Esse sentimento é refinado pela presença de temas, como a afetividade e o desejo. É o que sobressai na análise do trecho: “vontade de beijar os olhos de minha pátria/ De niná- la, de passar-lhe a mão pelos cabelos/ Ponho no vento o ouvido e escuto a brisa/ Que brinca em teus cabelos e te alisa/ Pátria minha, e perfuma o teu chão.../Que vontade que me vem de adormecer-me/Entre teus doces montes, pátria minha/ Atento à fome em tuas entranhas/ E ao batuque em teu coração”. Por meio desses temas chegamos, então, ao tema do lirismo amoroso. Vemos, aliás, traços peculiares que podem ser encontrados em grande parte da poesia de Vinicius de Moraes, o que faz dele, fundamentalmente, “um poeta do amor”, que cantou esse sentimento, de várias formas: “a paixão desenfreada, o sofrimento pela indiferença, ou pela rejeição da amada. A beleza da mulher, sua sensualidade, sua brandura, sua delicadeza e sua força...” (OMRAN, 2010, p. 11).

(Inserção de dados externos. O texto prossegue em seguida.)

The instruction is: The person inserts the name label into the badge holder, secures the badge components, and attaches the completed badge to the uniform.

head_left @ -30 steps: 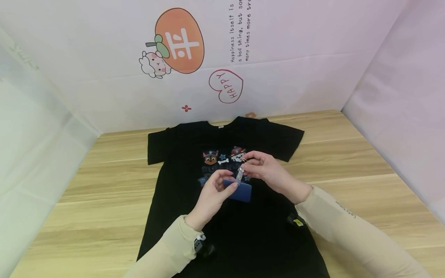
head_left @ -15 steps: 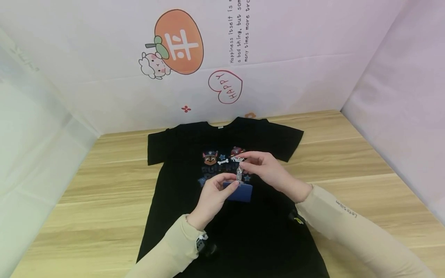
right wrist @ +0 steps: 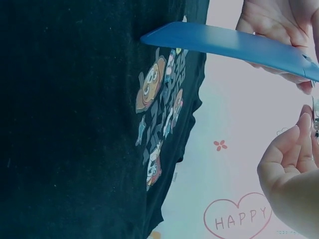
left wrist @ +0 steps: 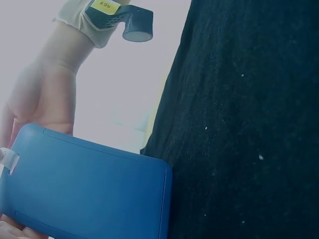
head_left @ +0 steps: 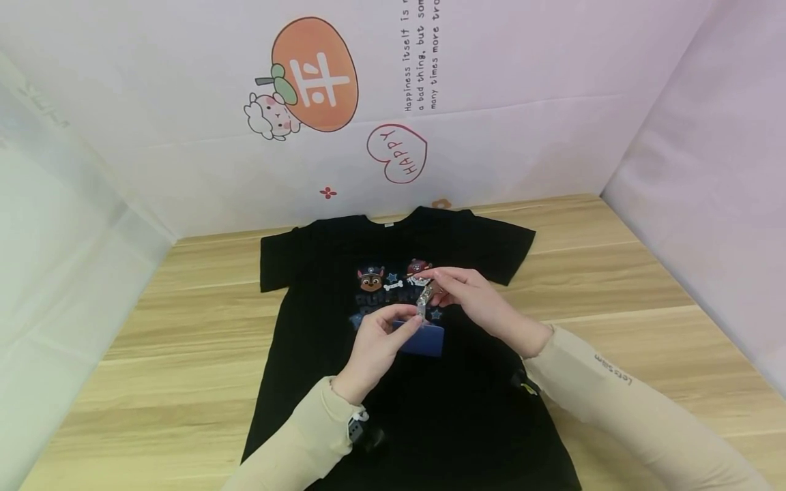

No entanto, precisamos ressaltar que se trata de uma forma peculiar da visão de mundo do enunciador. De fato, na análise do poema, vemos que, para declarar seu amor à pátria, o EP o faz pelo prisma do lirismo amoroso. Só que isso não significa a exclusão de outros temas. Por exemplo, o subdesenvolvimento (“tão pobrinha”) demonstra certo engajamento político. Mas o que importa é que a visão de mundo que o EP quer passar para seu enunciatário é a de que o amor supera esses outros temas. Com isso, vemos que amar a pátria não é exaltar elementos ditos nacionais, é, simplesmente, dedicar-lhe o amor como se ela fosse a mulher amada.